MATERIAL FOR THIS TASK →
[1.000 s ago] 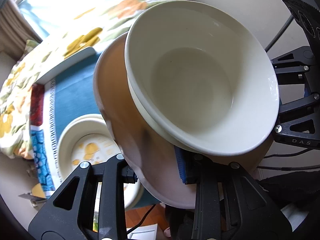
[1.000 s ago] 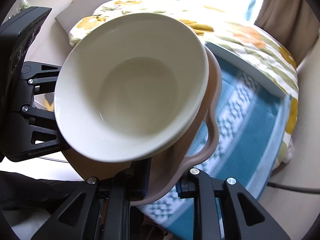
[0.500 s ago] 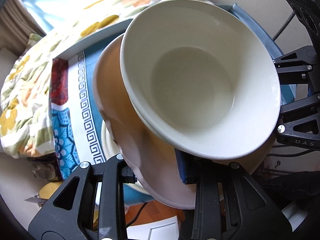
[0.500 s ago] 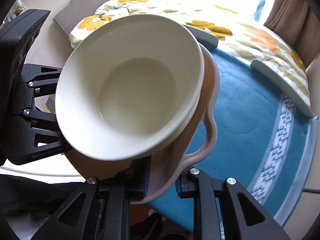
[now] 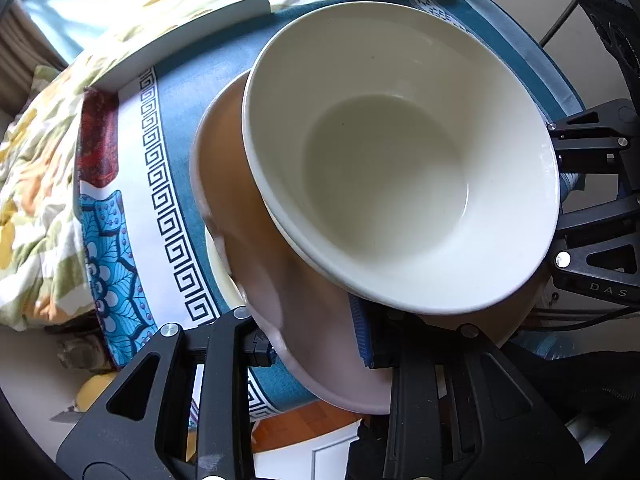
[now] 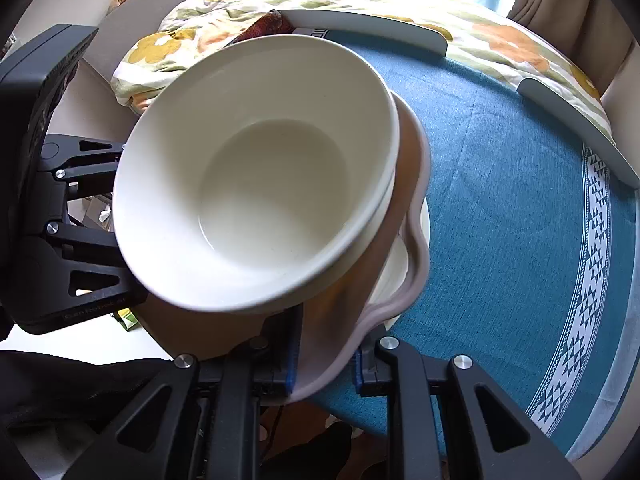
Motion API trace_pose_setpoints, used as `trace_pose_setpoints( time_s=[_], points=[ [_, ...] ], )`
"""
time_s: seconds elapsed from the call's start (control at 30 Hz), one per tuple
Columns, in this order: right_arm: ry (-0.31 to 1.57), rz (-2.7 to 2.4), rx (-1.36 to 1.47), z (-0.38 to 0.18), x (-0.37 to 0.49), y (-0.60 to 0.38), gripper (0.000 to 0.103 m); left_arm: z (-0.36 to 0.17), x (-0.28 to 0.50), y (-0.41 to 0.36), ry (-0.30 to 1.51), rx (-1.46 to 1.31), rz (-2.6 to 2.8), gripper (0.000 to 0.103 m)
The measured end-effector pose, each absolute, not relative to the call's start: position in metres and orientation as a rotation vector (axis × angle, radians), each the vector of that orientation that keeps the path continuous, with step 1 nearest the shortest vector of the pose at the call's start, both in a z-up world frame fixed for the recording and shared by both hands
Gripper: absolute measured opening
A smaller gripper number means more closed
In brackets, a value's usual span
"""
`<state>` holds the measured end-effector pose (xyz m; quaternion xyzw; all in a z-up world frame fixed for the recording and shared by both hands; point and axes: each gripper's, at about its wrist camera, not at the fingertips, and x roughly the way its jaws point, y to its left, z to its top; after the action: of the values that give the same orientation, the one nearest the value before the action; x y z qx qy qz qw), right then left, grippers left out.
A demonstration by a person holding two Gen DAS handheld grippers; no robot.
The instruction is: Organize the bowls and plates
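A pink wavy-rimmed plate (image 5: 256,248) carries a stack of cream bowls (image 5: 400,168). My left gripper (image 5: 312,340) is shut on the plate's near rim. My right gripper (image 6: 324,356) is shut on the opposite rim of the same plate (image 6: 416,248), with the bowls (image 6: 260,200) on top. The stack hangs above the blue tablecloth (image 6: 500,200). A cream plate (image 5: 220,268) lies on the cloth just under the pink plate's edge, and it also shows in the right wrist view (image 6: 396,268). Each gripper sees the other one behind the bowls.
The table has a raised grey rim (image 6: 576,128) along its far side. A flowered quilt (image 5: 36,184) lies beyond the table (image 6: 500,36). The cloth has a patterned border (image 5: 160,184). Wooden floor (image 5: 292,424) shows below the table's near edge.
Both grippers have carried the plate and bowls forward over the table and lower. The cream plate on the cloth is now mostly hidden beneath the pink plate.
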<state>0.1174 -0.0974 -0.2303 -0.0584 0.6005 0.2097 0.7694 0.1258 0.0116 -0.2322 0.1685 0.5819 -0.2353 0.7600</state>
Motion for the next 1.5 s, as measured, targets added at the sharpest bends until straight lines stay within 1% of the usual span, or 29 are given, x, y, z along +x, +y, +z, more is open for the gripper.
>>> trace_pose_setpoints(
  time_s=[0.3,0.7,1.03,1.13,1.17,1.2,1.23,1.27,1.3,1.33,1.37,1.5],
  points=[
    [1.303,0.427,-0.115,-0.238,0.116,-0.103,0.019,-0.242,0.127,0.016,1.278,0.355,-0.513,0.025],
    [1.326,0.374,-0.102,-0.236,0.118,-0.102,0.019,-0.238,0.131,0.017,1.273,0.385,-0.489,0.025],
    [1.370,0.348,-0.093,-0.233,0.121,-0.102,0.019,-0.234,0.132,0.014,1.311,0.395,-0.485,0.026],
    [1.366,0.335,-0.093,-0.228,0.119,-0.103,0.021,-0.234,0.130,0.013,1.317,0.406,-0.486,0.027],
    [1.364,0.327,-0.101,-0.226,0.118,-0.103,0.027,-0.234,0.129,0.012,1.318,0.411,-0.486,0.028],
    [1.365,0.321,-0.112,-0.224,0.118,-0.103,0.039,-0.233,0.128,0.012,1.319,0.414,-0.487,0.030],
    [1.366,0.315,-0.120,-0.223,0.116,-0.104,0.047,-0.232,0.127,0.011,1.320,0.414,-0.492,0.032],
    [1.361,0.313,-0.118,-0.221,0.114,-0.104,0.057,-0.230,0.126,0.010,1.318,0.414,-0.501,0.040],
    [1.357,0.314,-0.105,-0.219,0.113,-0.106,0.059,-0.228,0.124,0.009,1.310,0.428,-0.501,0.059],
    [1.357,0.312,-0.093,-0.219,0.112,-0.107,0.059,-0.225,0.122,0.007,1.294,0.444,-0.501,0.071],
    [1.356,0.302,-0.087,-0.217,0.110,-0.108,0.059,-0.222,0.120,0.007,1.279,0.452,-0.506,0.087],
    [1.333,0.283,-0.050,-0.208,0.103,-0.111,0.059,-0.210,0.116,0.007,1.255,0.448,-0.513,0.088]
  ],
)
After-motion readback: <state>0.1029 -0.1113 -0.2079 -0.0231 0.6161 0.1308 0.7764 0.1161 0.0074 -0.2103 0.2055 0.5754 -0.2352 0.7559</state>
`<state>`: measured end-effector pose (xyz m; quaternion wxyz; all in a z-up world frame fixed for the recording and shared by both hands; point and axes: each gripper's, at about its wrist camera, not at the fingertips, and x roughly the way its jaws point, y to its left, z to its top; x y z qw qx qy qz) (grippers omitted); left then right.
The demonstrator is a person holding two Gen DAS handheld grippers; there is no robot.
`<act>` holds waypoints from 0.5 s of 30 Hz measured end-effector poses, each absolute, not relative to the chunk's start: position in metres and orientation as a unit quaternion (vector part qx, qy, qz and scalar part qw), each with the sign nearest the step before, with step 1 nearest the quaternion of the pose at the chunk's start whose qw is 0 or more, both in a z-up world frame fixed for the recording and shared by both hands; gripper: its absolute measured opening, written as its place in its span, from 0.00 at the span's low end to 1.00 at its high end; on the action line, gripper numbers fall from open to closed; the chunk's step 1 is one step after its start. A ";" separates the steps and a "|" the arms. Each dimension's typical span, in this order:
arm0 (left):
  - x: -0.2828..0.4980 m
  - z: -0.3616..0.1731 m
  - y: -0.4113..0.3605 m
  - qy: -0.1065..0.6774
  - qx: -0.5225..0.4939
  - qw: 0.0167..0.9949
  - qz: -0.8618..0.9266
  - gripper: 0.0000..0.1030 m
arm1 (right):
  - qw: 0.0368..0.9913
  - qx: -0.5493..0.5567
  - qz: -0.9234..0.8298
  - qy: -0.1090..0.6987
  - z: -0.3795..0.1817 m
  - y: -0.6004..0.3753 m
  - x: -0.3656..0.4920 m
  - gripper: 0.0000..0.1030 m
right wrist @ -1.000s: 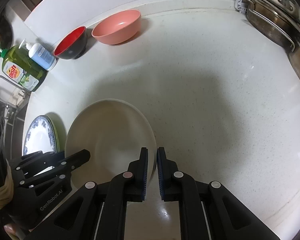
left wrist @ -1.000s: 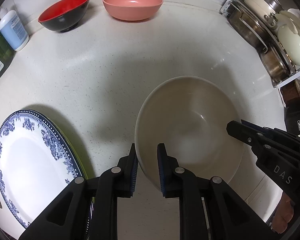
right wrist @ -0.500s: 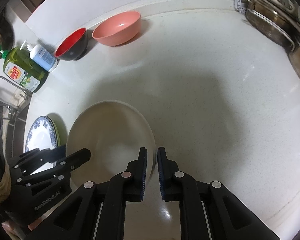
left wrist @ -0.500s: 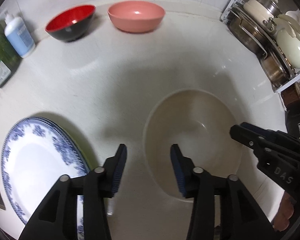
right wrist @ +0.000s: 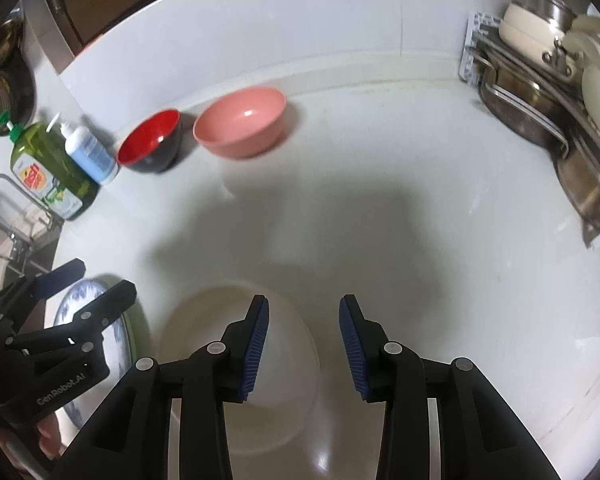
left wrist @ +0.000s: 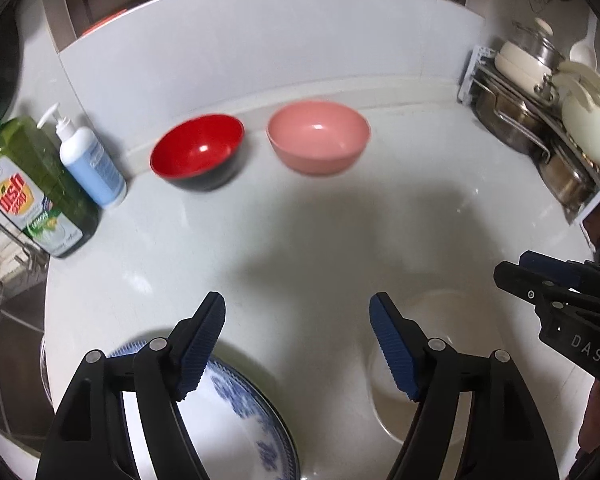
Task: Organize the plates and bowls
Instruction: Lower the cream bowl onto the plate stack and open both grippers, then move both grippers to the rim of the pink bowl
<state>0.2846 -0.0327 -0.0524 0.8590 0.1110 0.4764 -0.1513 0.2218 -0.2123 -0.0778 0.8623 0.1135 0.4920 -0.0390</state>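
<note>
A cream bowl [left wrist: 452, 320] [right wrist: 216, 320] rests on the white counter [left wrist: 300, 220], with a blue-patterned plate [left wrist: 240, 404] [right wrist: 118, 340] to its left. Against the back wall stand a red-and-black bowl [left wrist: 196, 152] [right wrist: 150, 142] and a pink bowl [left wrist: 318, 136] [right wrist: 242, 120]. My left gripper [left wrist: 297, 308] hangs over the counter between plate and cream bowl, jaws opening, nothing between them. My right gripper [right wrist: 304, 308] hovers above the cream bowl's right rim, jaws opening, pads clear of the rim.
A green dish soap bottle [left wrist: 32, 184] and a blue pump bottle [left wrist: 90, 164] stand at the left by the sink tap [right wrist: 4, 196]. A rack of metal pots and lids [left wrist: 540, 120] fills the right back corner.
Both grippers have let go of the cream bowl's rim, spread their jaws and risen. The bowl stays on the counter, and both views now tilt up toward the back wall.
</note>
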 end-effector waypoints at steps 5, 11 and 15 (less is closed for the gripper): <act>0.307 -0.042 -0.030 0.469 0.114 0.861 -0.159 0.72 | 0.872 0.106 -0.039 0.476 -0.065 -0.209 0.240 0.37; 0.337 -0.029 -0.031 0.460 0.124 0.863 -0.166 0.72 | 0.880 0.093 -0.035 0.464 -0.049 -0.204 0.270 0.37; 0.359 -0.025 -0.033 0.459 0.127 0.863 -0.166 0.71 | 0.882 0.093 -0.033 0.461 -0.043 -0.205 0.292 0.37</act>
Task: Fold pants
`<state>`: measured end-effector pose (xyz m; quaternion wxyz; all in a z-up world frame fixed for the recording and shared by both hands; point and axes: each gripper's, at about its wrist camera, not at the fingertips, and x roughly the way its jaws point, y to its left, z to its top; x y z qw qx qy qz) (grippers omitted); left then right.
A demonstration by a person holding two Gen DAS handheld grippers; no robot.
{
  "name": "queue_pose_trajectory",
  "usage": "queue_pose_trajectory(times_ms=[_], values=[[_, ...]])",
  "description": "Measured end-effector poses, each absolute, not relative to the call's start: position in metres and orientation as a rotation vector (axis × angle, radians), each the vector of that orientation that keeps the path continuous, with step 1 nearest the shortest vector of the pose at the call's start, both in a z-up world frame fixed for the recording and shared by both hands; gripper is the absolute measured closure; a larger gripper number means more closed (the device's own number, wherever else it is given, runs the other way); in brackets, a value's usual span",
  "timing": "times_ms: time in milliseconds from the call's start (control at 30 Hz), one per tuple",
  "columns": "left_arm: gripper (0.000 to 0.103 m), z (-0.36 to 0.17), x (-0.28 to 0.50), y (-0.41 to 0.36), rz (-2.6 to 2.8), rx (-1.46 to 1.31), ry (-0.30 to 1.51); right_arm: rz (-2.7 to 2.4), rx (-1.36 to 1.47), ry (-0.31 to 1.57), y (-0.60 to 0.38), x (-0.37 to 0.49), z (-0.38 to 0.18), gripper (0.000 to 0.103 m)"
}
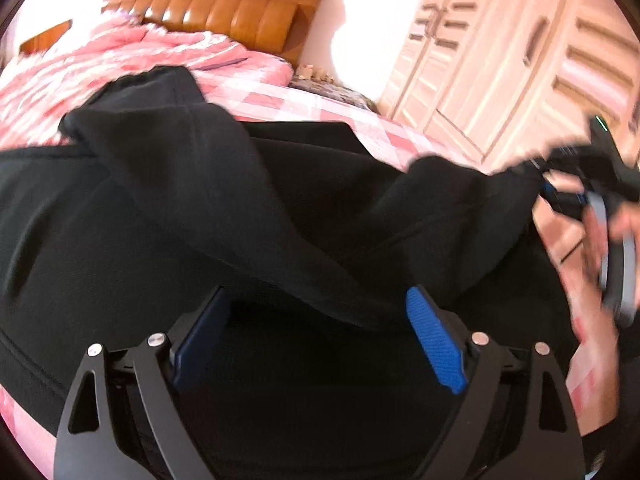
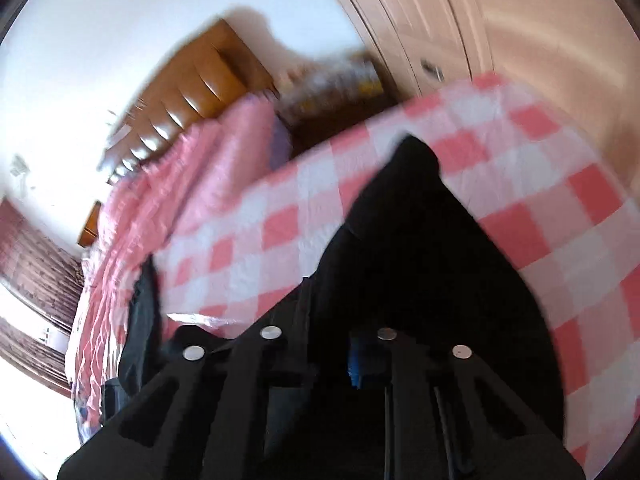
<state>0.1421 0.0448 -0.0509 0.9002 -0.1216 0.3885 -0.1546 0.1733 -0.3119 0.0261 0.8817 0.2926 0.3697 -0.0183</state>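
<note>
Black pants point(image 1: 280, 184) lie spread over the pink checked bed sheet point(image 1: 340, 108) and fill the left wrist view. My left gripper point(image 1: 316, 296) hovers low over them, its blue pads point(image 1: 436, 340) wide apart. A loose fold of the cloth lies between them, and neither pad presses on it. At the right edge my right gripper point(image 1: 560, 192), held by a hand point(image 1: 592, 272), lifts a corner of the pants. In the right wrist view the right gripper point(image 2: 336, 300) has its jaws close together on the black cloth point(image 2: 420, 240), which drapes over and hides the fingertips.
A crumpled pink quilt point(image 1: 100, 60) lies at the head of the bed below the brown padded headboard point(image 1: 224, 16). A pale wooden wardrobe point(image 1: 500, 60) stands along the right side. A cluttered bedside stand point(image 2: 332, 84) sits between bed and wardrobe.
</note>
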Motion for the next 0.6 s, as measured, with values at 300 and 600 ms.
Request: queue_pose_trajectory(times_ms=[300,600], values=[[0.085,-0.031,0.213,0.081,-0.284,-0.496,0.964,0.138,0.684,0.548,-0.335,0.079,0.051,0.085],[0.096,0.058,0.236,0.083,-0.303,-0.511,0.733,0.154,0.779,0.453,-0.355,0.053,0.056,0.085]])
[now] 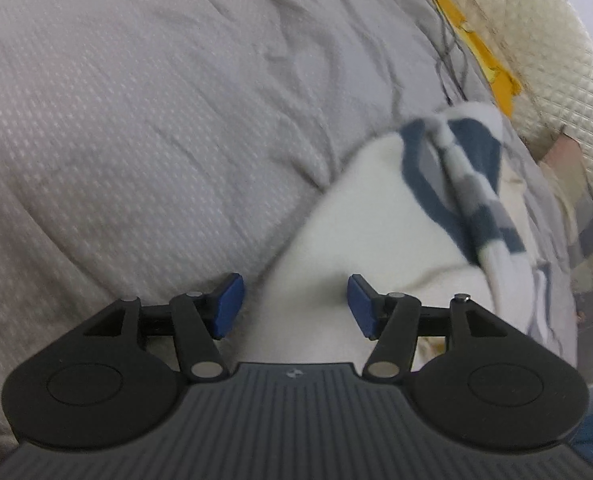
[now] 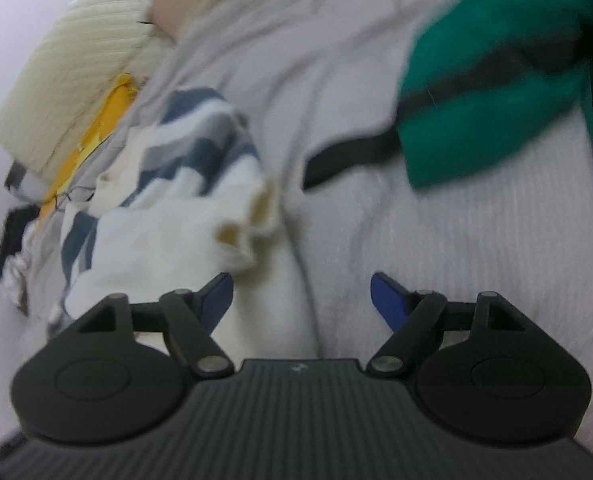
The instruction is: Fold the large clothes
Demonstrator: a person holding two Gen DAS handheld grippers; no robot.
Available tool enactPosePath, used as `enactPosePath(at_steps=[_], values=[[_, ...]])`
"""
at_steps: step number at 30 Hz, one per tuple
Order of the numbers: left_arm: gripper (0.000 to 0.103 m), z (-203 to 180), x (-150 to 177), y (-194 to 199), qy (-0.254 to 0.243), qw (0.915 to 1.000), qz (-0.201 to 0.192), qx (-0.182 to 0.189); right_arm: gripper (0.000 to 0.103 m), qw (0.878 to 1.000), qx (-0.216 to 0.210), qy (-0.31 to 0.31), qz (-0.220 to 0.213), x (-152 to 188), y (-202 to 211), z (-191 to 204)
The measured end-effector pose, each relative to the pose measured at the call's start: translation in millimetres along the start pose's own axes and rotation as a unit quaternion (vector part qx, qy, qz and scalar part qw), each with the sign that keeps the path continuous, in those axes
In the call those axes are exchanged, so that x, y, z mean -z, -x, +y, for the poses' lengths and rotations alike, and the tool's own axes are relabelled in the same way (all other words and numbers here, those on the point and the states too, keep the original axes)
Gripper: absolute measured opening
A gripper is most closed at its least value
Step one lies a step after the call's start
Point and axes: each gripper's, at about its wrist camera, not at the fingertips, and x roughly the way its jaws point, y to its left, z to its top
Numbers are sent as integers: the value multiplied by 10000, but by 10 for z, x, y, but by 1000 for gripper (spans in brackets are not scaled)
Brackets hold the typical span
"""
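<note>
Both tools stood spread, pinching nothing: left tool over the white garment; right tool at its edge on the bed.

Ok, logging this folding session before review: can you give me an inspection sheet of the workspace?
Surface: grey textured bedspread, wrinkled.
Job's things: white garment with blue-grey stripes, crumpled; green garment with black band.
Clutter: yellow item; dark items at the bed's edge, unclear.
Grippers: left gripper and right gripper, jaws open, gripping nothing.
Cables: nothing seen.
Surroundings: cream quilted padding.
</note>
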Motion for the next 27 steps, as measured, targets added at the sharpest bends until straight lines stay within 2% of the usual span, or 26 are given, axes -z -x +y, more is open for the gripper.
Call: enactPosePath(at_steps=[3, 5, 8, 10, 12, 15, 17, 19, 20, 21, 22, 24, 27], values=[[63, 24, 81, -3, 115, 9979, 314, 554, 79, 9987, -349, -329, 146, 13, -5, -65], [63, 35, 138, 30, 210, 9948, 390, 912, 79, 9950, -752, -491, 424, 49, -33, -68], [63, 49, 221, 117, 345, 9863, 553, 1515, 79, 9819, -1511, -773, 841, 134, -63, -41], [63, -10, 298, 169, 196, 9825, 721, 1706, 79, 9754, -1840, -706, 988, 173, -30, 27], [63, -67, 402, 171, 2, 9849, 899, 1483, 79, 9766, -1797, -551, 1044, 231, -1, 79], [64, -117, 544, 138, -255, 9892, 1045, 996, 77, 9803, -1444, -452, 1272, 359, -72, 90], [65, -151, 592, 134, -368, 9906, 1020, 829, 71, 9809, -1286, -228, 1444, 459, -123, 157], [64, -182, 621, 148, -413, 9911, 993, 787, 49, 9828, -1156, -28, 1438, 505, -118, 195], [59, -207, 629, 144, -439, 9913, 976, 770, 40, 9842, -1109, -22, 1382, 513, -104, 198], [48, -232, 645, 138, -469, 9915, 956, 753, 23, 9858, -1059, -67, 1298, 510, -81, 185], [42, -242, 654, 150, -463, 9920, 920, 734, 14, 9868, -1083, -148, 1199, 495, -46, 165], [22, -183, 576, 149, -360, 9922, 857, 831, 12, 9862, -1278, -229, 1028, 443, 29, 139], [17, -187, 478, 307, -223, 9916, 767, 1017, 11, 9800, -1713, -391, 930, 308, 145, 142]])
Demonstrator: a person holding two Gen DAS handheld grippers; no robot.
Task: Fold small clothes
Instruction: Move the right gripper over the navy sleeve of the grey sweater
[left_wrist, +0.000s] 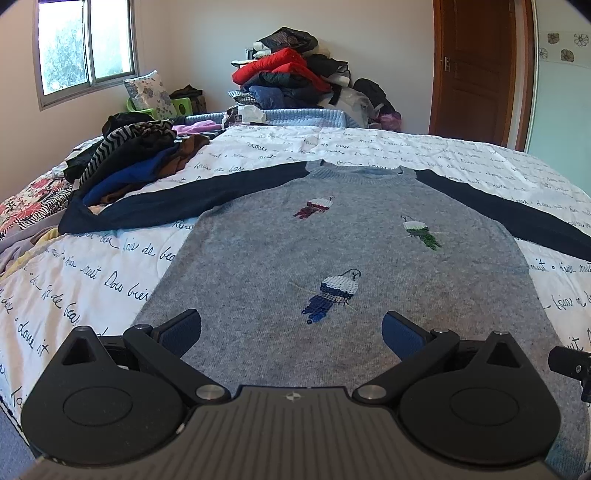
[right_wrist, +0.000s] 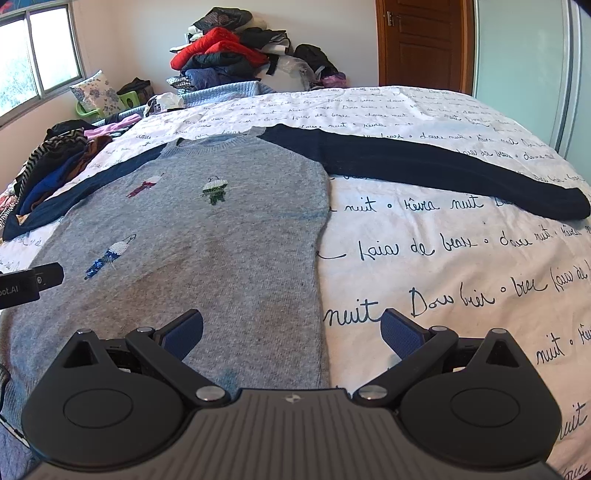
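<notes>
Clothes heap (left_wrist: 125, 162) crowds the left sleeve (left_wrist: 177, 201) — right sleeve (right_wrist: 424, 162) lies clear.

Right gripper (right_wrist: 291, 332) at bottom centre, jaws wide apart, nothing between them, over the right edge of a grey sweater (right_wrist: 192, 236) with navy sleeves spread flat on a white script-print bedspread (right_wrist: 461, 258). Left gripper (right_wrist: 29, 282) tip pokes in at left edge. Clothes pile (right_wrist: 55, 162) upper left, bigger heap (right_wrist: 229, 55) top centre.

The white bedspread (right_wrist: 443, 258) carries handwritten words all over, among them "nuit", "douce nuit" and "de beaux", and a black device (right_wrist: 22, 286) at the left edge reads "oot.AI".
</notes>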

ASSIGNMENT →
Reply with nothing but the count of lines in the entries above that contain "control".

RESPONSE BOX →
2